**Data provided:**
_____

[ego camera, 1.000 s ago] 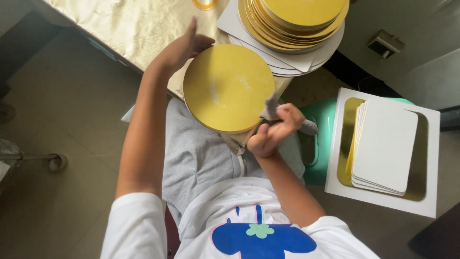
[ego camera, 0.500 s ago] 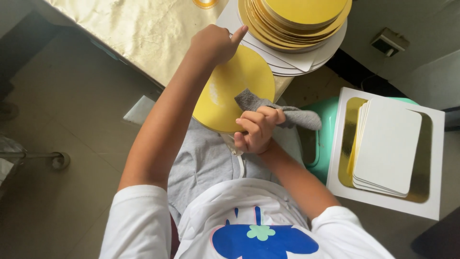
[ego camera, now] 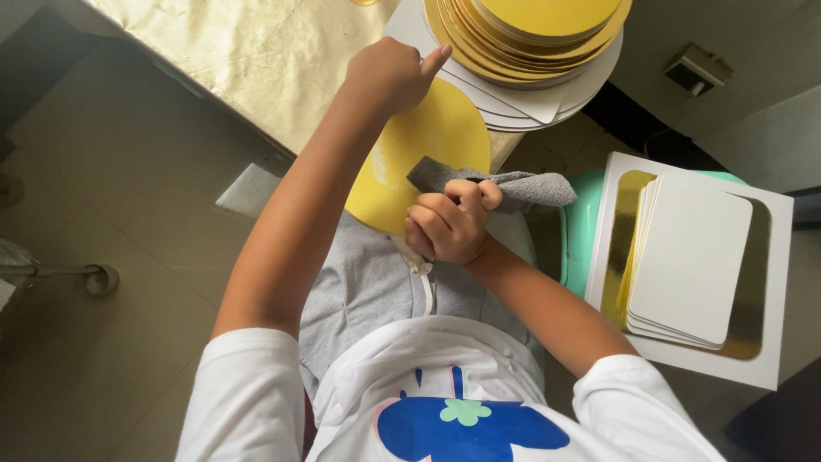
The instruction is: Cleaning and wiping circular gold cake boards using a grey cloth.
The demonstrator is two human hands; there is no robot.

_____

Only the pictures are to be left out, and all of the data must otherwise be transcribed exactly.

[ego camera, 1.000 s ago] 
[ego camera, 0.500 s ago] 
[ego camera, now] 
The instruction is: Cleaning and wiping circular gold cake boards using a grey cloth.
The demonstrator is two human hands; there is no robot.

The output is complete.